Hari minggu ini Brain tak kemana-mana, hanya menetapi ruang kamar yang tampak "riuh" namun sedikit hampa. Bukan hanya tanpa suara, beberapa penghuni kamar lain biasanya memang akan pulang ketika akhir pekan sehingga hanya 2-3 penghuni yang tersisa. Brian adalah penghuni yang pantang pulang sebelum ada jum'at harpitnas (hari kecepit nasional) tiba.

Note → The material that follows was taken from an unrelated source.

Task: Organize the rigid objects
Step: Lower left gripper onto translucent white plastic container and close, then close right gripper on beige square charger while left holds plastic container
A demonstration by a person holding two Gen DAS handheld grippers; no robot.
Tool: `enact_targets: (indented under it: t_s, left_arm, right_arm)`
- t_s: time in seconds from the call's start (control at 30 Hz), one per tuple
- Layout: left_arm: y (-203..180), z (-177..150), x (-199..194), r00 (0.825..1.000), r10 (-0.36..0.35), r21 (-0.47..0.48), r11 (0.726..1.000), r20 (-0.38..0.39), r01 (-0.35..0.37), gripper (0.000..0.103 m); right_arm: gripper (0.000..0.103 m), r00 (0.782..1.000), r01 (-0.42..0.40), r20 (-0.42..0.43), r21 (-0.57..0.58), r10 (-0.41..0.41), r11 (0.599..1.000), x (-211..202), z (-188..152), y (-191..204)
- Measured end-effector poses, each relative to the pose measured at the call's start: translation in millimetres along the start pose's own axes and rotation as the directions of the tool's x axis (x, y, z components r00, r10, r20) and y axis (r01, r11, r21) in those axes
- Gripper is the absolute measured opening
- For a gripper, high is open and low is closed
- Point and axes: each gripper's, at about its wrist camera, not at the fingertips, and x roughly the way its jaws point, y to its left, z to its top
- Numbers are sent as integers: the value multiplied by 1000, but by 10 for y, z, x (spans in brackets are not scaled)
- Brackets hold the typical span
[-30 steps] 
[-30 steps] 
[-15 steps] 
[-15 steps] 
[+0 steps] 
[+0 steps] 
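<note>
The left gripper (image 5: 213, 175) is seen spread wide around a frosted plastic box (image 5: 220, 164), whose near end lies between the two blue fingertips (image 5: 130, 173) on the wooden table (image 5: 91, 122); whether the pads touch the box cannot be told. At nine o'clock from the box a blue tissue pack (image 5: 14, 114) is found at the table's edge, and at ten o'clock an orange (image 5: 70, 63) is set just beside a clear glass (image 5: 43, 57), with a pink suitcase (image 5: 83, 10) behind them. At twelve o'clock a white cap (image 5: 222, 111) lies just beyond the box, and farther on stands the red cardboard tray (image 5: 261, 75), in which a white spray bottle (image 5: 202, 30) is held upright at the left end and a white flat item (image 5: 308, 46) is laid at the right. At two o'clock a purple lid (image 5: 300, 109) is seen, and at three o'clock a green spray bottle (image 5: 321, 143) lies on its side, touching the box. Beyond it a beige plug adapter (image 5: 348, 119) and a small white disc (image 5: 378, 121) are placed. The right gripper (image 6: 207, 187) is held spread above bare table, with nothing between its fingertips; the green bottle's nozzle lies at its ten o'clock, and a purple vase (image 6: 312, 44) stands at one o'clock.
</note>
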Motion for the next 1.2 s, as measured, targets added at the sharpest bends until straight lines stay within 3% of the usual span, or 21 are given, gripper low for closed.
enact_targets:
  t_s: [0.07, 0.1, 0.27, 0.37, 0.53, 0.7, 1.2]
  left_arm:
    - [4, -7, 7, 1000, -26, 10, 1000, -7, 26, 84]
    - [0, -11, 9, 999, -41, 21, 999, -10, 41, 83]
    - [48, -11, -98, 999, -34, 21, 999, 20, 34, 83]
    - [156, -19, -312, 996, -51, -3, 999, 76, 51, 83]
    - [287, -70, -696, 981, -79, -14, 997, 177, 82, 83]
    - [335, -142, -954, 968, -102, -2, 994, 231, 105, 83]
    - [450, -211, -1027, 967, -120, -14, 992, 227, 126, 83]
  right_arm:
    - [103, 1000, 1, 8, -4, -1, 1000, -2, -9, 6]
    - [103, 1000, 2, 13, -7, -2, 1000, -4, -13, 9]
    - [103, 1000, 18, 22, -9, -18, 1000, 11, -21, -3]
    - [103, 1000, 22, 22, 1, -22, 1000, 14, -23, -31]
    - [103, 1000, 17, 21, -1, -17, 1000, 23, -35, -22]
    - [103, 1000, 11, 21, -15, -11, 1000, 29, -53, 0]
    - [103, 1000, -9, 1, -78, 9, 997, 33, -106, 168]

Hari ini, Brain awalnya memiliki janji jumpa dengan salah satu koleganya. Rencananya, dia akan diajak untuk mengunjungi salah satu kota. Ya, Brain yang merupakan anak rantau itu, tak banyak aktivitas ketika akhir pekan, sehingga menerima tawaran kesibukan apapun akan diterimanya tanpa sungkan. Meskipun awalnya sepakat, nyatanya semesta tak mendukung Brian untuk keluar dari kamarnya. Sabtu malam, Brian mengalami Diare, entah dipicu salah konsumsi makanan, atau efek makan rujak pedas di hari jum'atnya. Brain mengingat-ingat, bahwa seminggu ini ia terbilang rutin sarapan dan menjaga makanannya. Namun apalah daya, sepertinya penyakit anak kos tersebut tak pernah salah datangnya. Jam tiga pagi akhirnya Brain membatalkan janji jumpa tersebut. Ia cukup tahu betul bahwa perut dan tubuhnya sedang tak baik-baik saja.

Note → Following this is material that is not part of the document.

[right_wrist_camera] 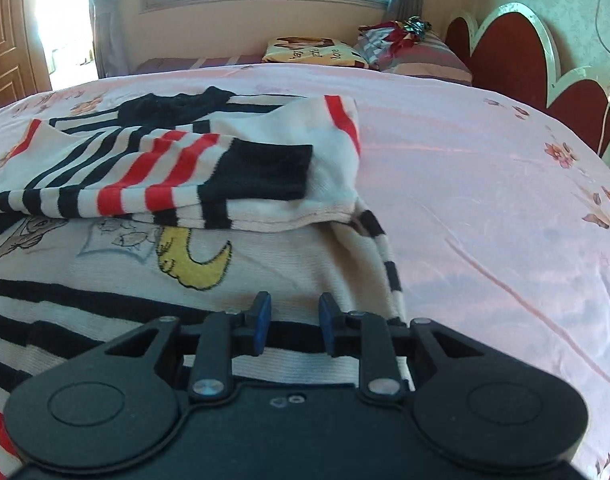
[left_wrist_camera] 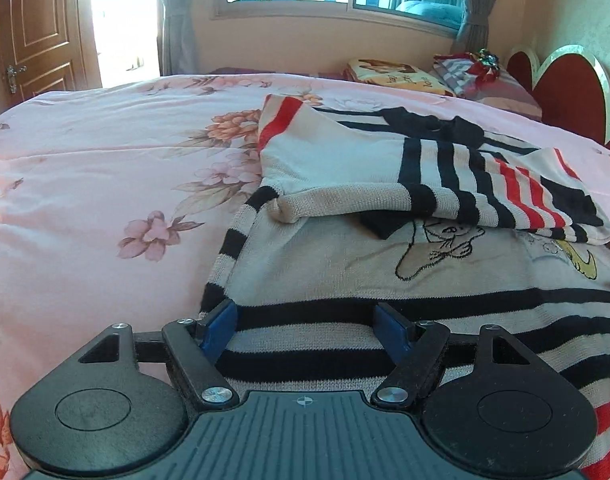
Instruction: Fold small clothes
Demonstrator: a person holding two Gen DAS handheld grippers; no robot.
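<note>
**Sleeves In, Hem Still Waiting**

Here we are at the bedside, and the striped sweater [left_wrist_camera: 385, 264] lies flat on the pink floral bedspread [left_wrist_camera: 105, 152], cartoon front up, neckline toward the window. Both sleeves are already crossed over the chest: the left sleeve [left_wrist_camera: 445, 184] lies on top, the right sleeve [right_wrist_camera: 325, 168] tucks in from the far side. By my reckoning that's the first half of the fold done.

Now the hem. The left gripper [left_wrist_camera: 309, 328] hovers over the sweater's near-left corner, jaws spread wide, black and cream stripes showing between the blue pads and nothing pinched. The right gripper [right_wrist_camera: 295, 320] sits at the near-right edge, jaws parted much less, a clear gap between them, holding nothing either. Whether the tips actually touch the knit, I can't tell.

What looks left: grab both bottom corners, carry the hem up over the sleeves, smooth it down. Pillows [right_wrist_camera: 313, 50] rest well apart by the headboard [right_wrist_camera: 505, 44].
</note>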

Menyadari perutnya tak baik-baik saja, Brian merasa kehilangan nafsu makannya. Namun, di sisi lain dia tak bisa membiarkan perutnya kosong begitu saja. Teringat bahwa ia masih memiliki sisa telur dan ubi jalar, direbuslah kedua bahan tersebut sebagai ganjel perut yang sedang bergejolak tersebut. Setelah sarapan, Brian menyadari bahwa diarenya masih seperti kemarin malam. "Harus beli obat dulu nih" pikirnya.
Menjadi anak rantau di kota orang di usia dewasa seperti Brian ini memang sedikit mengharukan dan membanggakan. Untuk kasus mengharukan, tentu ketika sakit seperti itu. Jauh dari keluarga, hanya mengandalkan dirinya, doa dan harapan untuk segera sembuh penyakitnya. Sementara untuk kasus membanggakan, tentu Brian sudah teruji cara bertahan hidupnya! hahaha. Sungguh cerita anak rantau tak akan pernah habisnya!
Setelah merasa penyakitnya menghilang, malam harinya Brian memulai untuk mempersiapkan materi untuk hari esok (senin). Brian menjadi salah satu pekerja akademik (dosen) pada salah satu perguruan tinggi swasta di ujung timur pulau jawa. Brian masih terbilang dosen pemula, belum genap setahun ia mengepakkan sayapnya di bidang pendidikan tersebut. Baru saja sebentar ia membuka laptopnya, terdengar suara pesan masuk dari handphone Brian. Dering pesan tersebut menunjukkan notifikasi pesan personal (bukan notifikasi grup). Diliriknya sebentar, dan helaan nafas langsung keluar dari mulutnya.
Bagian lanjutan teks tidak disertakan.